Moreover, the "lawful presence" element of DACA  could easily have been excised separately, without affecting the other, far more important aspects of the policy. If "affirmative benefits" were the true target of Trump and Jeff Sessions' ire, they could easily have taken this approach. But they instead chose to rescind the entire program.

The fact that DACA is an exercise of executive enforcement discretion also undermines Josh Blackman and Ilya Shapiro's creative arguments that it is illegal under "non-delegation" principles, or because it attempts to resolve a "major question" that Congress would not have left to executive determination.

Like Josh and the "other" Ilya (see my handy guide to distinguishing the two of us), I believe the Supreme Court should do more to enforce the "non-delegation" doctrine, which prevents Congress from engaging in excessive delegation of legislative authority to the president. But enforcement discretion is not a legislative power. It's an inherent power of the executive itself. Thus, there is no delegation involved, and therefore no reason to worry that too much power has been delegated.

The same point applies to the "major question" canon, which holds that courts should not interpret federal laws to leave to the executive important decisions about the scope of what is or is not banned by the statute in questoin.
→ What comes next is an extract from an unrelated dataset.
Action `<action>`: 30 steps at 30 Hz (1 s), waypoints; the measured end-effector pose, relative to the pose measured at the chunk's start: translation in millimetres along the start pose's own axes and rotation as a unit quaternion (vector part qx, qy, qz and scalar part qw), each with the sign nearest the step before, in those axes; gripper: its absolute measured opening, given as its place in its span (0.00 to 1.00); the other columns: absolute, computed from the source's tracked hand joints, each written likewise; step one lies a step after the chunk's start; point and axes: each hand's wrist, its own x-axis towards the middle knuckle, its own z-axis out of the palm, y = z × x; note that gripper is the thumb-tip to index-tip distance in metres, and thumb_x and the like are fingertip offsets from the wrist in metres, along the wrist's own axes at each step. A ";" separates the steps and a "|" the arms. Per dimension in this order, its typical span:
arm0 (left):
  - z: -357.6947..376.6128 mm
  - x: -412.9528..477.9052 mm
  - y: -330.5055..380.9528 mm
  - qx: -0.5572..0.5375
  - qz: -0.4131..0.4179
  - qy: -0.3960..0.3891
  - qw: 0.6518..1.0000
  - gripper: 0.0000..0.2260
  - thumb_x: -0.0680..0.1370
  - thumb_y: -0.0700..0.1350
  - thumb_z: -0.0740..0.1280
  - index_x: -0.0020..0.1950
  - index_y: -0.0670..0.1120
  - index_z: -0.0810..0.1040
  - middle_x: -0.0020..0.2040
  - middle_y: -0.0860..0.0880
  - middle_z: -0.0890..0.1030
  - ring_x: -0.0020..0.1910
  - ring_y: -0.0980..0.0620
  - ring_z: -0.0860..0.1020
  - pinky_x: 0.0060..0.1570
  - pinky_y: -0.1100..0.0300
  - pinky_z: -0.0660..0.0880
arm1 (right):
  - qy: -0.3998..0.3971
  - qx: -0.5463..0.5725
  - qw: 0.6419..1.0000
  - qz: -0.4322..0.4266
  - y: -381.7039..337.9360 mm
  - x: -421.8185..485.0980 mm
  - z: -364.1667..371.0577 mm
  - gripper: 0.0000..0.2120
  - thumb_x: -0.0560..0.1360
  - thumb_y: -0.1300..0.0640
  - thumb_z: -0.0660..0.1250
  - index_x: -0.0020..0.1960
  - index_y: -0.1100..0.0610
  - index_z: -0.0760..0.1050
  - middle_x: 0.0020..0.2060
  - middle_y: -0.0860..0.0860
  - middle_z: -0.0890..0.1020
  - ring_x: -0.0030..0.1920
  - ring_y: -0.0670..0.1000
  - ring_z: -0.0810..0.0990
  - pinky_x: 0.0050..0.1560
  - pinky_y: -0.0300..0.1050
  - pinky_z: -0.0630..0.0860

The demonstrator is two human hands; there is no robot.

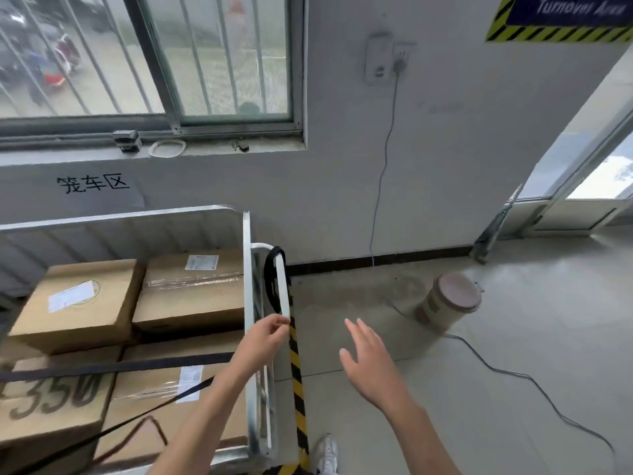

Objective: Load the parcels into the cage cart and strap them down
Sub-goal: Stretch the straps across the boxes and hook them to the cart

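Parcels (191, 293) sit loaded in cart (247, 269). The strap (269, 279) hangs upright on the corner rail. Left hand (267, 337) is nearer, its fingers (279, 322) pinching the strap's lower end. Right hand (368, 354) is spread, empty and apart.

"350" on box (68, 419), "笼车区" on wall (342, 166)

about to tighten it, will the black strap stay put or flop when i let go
Probably floppy: the strap lies flat across the boxes and drapes in a loop over the cart rail. Likely light, as the left hand seems to hold it by a fingertip pinch.
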 end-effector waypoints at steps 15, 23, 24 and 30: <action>59.1 140.4 87.5 -0.035 -0.064 0.069 0.995 0.11 0.82 0.51 0.63 0.63 0.53 0.78 0.56 0.56 0.81 0.55 0.60 0.79 0.58 0.58 0.77 | -0.151 0.017 0.985 -0.083 48.3 148.4 -74.8 0.27 0.82 0.51 0.56 0.79 0.42 0.55 0.79 0.42 0.56 0.78 0.43 0.54 0.77 0.44 0.54; 72.7 182.0 91.6 -0.058 -0.174 0.202 0.962 0.07 0.81 0.49 0.66 0.57 0.60 0.77 0.54 0.58 0.82 0.55 0.61 0.79 0.58 0.58 0.78 | -0.270 0.004 0.952 -0.142 50.8 252.6 -106.9 0.25 0.81 0.53 0.57 0.77 0.42 0.60 0.77 0.41 0.62 0.75 0.42 0.62 0.75 0.41 0.59; 72.3 189.8 96.0 -0.055 -0.187 0.216 0.957 0.07 0.81 0.50 0.66 0.57 0.60 0.77 0.54 0.59 0.82 0.55 0.61 0.79 0.57 0.58 0.78 | -0.283 -0.005 0.947 -0.152 48.9 267.7 -109.3 0.25 0.81 0.53 0.58 0.76 0.43 0.61 0.76 0.41 0.64 0.74 0.42 0.64 0.74 0.40 0.60; 58.7 235.7 105.2 -0.007 -0.266 0.255 0.929 0.11 0.81 0.50 0.64 0.63 0.56 0.77 0.55 0.59 0.81 0.52 0.61 0.79 0.53 0.59 0.79 | -0.350 -0.011 0.922 -0.163 28.1 333.9 -102.4 0.25 0.79 0.53 0.58 0.75 0.42 0.64 0.72 0.41 0.68 0.66 0.46 0.73 0.68 0.42 0.69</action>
The "major questions" at issue are questions about what sort of conduct is legal under the statute, not which lawbreakers will be prosecuted and which let off the hook by enforcement discretion.

Under the doctrine, the executive is denied the power to decide "major questions" about the meaning of a law. But DACA does not do that. It concerns enforcement priorities as between different violators of a specific federal law. It does not offer any new theory about the meaning of that law, much less resolve any "major question" about that meaning.

The extent of presidential discretion over law enforcement revealed by DACA does raise troubling issues. In a world where federal law is so extensive that not only undocumented immigrants, but most native-born Americans, have violated federal law at one time or another, the executive's ability to pick and choose which of the many lawbreakers to go after is a menace to the rule of law.

But that menace won't be ended by getting rid of DACA. Doing so will merely shift the discretion in question to lower-level officials, not eliminate it. The only effective way to truly deal with the problem of excessive executive law-enforcement discretion is to cut back on the immense extent of federal law itself.

The Trump administration could prevail in the DACA cases even if the program is not illegal. The Supreme Court might conclude that Trump still has the authority to repeal the program purely on policy grounds. But that option is, at the very least, made more difficult by the administration's failure to present a policy rationale, except at the eleventh hour. Even now, the administration still hasn't put forward a theory of why it's actually a good idea to subject DACA recipients to deportation, as opposed to claiming that rescinding DACA is desirable for such ancillary reasons as "sending a message" that laws will be enforced. That rationale that could justify pretty much any decision, since virtually any policy could be interpreted as "sending a message" to some group or other.

The Court could also rule that decisions to rescind a enforcement policy are inherently unreviewable, and that therefore the administration can essentially do whatever it wants in this area. But doing so could set a dangerous precedent for future abuses of executive power.

The justices could even conclude that the argument that DACA is illegal is "good enough for government work," even if it is badly wrong. It could perhaps still be enough to pass muster under the Administrative Procedure Act, the law under which the DACA cases are being litigated. I will leave this and other APA-related issues to commentators with greater relevant administrative law expertise.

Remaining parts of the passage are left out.